**Work item**
Find the line containing "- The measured" in the listing below. Repeat it exactly, along with each following line up to and including the one containing "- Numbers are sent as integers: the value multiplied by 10".

**Material for this task**
——————

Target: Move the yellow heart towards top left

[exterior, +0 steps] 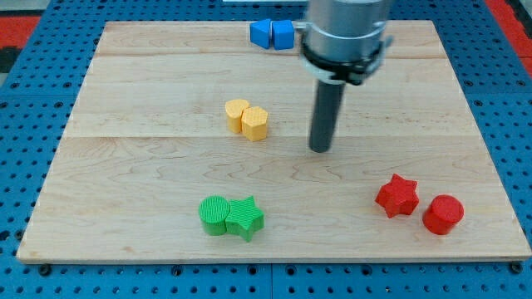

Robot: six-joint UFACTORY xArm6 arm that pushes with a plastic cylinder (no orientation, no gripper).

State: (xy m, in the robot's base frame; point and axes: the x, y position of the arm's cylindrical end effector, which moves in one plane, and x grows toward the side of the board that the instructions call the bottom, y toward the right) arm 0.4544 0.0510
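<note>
- Eight blocks in four colour pairs lay on one wooden bench (150, 66), each pair touching or nearly so, probably set out that way as a starting layout.
- One arm carried no claw at all, so no open or closed state applied; it ended in a dark rod whose lower end, my tip (321, 149), rested on the wood.
- My tip stood to the view's right of the yellow pair, apart from it and slightly lower, a sensible place for a push leftward and upward, I judged.
- Two red blocks sat at the view's lower right: a red star (396, 196) and a red cylinder (442, 214).
- Two green blocks sat at the lower middle: a green cylinder (214, 215) touching a green star (245, 218).
- Two yellow blocks sat near the centre: the yellow heart (237, 112) on the left, touching a yellow hexagon (255, 123).
- Two blue blocks (273, 34) sat at the top edge, shapes unclear.
</note>
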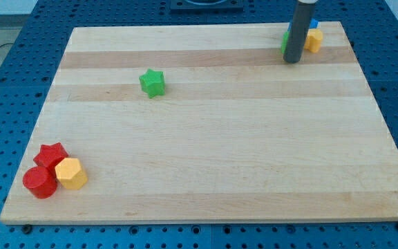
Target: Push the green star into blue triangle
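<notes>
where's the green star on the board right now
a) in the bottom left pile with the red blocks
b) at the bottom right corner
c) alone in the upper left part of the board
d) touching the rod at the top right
c: the green star sits by itself in the upper left part of the board, far from my tip at the view's top right and from the red star pile at the bottom left.

A single camera looks down at a slant from above the near edge of the counter [206, 138], facing toward its far edge at the view's top. It stands far enough back that nearly the whole wooden board fits, corner to corner, with strips of blue perforated base [5, 83] showing on each side. The far edge appears narrower than the near one. No second view exists to share anything.
</notes>
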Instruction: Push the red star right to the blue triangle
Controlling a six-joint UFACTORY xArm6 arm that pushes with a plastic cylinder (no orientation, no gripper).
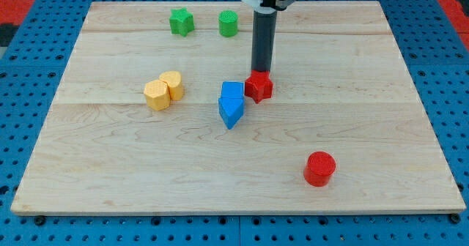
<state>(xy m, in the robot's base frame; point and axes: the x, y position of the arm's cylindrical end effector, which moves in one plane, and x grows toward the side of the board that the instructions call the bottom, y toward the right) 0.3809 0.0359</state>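
Observation:
The red star (259, 87) lies near the board's middle, touching the right side of the upper blue block (233, 91). A second blue block, a triangle-like wedge (230, 111), sits just below it, pointing down. My tip (261, 72) stands at the top edge of the red star, touching or nearly touching it; the dark rod rises from there to the view's top.
A green star (181, 21) and a green cylinder (229, 23) lie near the top. Two yellow blocks (163, 91) sit together at the left. A red cylinder (319, 168) stands at the lower right. The wooden board (110, 173) rests on a blue pegboard.

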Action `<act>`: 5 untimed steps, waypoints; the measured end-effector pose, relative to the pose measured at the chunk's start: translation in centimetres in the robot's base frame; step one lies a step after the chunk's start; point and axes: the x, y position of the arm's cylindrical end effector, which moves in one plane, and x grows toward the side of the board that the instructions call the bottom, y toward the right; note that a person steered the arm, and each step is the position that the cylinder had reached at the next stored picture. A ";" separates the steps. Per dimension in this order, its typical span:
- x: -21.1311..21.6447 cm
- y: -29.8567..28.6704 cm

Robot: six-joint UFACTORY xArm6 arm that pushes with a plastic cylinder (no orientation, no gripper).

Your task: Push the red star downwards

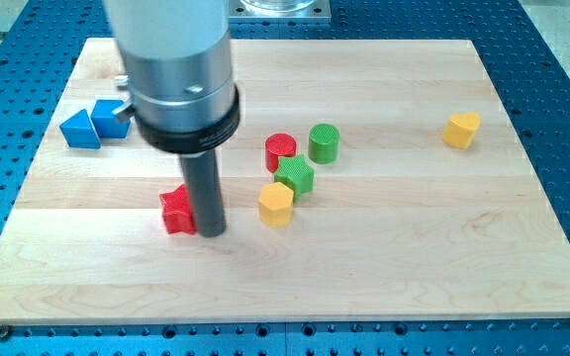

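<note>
The red star [175, 210] lies on the wooden board [384, 257], left of the middle. My tip [212, 233] rests on the board right against the star's right side, slightly toward the view's bottom. The rod hides part of the star's right edge.
A red cylinder [280, 150], a green cylinder [324, 142], a green star-like block [295, 177] and a yellow block [276, 204] cluster right of my tip. A blue triangle [80, 129] and a blue cube [110, 118] lie at the upper left. A yellow heart-like block [461, 130] lies at the right.
</note>
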 end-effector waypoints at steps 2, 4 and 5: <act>0.0 -7.0; -2.4 -1.7; -4.7 0.7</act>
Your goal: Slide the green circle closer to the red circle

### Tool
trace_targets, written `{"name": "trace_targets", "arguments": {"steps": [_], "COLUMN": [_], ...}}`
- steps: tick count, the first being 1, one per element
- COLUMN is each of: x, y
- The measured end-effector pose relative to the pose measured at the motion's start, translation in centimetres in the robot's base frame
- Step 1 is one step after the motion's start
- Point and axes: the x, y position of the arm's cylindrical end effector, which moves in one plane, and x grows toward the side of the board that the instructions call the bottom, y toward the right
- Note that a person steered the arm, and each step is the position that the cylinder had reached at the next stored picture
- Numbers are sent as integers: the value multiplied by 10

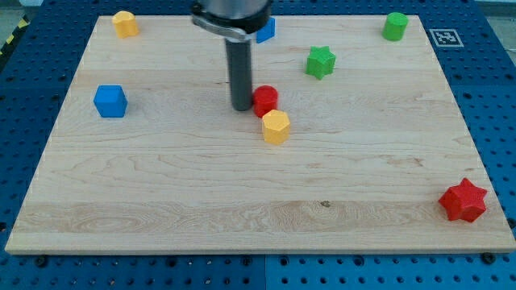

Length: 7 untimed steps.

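Note:
The green circle (395,26) stands near the view's top right corner of the wooden board (161,185). The red circle (265,101) sits near the board's middle, a little above centre. My tip (242,107) rests on the board just left of the red circle, touching or almost touching it. The tip is far to the left of and below the green circle. A yellow hexagon block (276,127) lies right below the red circle, touching it.
A green star (320,61) lies between the two circles. A blue block (265,30) is partly hidden behind the rod at the top. A blue cube (110,101) sits at the left, a yellow block (125,23) at top left, a red star (463,200) at bottom right.

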Motion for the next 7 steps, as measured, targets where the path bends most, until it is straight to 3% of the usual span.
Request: {"name": "trace_targets", "arguments": {"steps": [5, 7], "x": [0, -71], "y": [201, 224]}}
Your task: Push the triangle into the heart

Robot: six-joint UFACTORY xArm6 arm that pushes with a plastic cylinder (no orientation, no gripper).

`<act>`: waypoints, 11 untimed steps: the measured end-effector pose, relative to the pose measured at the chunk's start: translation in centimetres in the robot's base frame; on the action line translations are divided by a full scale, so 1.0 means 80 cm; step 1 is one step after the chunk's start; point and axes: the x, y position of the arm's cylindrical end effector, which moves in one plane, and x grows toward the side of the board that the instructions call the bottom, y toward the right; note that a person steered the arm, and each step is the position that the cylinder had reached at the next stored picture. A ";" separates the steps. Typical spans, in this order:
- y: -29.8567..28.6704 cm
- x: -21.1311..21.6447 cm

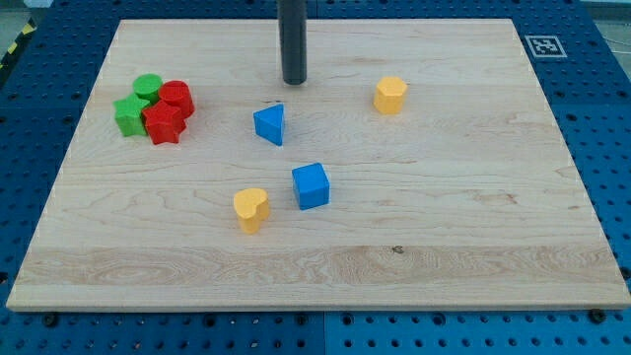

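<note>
The blue triangle (269, 124) serves as the reference landmark on the wooden tabletop (473, 227). My tip (294, 81) stands toward the view's top of the triangle and slightly to its right, near it but not touching. The arm carries no hand, only the straight dark rod, and it has hold of nothing. The yellow heart (251, 209) lies toward the view's bottom of the triangle, slightly left, well apart from it. The blue cube (311, 185) sits below and right of the triangle, just beside the heart. A yellow block (390, 95), of hexagonal appearance, lies to the triangle's right. Far to its left is a tight cluster: green cylinder (148, 86), green star (128, 115), red cylinder (176, 98), red star (163, 123).
</note>
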 end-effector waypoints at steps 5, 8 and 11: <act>-0.016 0.178; -0.016 0.221; 0.031 0.158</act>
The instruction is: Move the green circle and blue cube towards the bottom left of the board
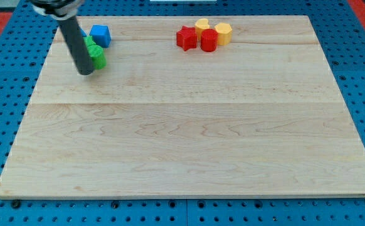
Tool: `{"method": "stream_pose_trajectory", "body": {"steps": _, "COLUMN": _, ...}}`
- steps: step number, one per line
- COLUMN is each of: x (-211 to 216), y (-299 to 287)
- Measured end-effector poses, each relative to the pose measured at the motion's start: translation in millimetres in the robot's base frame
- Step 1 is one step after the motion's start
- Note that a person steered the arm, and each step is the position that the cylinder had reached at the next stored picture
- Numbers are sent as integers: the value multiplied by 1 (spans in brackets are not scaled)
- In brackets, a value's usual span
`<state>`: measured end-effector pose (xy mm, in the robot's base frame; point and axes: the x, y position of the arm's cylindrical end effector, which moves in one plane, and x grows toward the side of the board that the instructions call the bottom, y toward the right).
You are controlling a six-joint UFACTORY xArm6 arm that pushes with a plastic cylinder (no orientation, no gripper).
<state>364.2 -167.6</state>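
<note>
A blue cube sits near the board's top left. Just below and left of it are green blocks, partly hidden by my rod, so I cannot make out their shapes or which is the green circle. My tip rests on the board at the lower left edge of the green blocks, touching or almost touching them. The rod slants up to the view's top left.
A cluster near the top centre holds a red star, a red block, and two yellow blocks. The wooden board lies on a blue perforated table.
</note>
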Motion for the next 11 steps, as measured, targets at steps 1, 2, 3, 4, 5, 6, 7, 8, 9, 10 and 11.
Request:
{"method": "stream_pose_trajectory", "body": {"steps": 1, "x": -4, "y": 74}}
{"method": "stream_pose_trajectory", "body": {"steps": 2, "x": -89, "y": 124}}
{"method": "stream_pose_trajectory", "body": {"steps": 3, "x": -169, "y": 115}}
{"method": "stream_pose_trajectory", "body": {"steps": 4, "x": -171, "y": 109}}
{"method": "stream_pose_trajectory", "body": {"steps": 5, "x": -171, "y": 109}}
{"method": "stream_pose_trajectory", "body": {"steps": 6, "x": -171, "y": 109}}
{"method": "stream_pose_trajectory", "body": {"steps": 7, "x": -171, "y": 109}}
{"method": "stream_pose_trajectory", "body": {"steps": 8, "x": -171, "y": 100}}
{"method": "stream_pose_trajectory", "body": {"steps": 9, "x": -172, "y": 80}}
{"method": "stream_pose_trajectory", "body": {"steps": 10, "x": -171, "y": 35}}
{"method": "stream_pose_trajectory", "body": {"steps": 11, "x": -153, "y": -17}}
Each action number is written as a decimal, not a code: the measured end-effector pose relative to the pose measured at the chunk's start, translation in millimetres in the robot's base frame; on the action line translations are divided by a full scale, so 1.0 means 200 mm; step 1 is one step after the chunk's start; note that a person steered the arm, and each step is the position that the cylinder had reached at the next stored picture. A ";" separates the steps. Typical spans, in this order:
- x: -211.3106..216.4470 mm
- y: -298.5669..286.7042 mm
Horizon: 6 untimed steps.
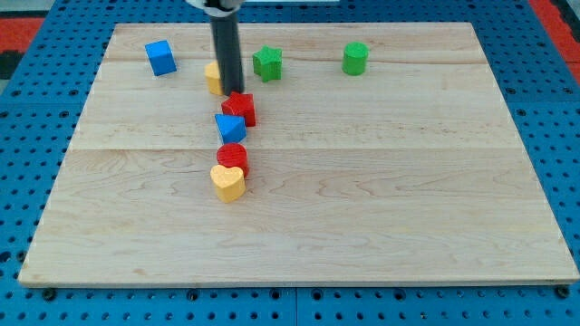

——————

**Task response**
- The measured end-effector pose relative to the pose measured at the motion's start, translation in centimetres in the robot's base frame
- Step 1 is one step after the motion's start
- Point and axes: the x, y position of the arm's cylindrical end effector, which moves in one plane, and x grows toward the side of the board that the instructions call the bottom, y toward the right
- Note that a person steered the arm, and each step is the position that the cylinder had reached at the next stored picture
- Numbers are sent as integers: the value multiplied by 10

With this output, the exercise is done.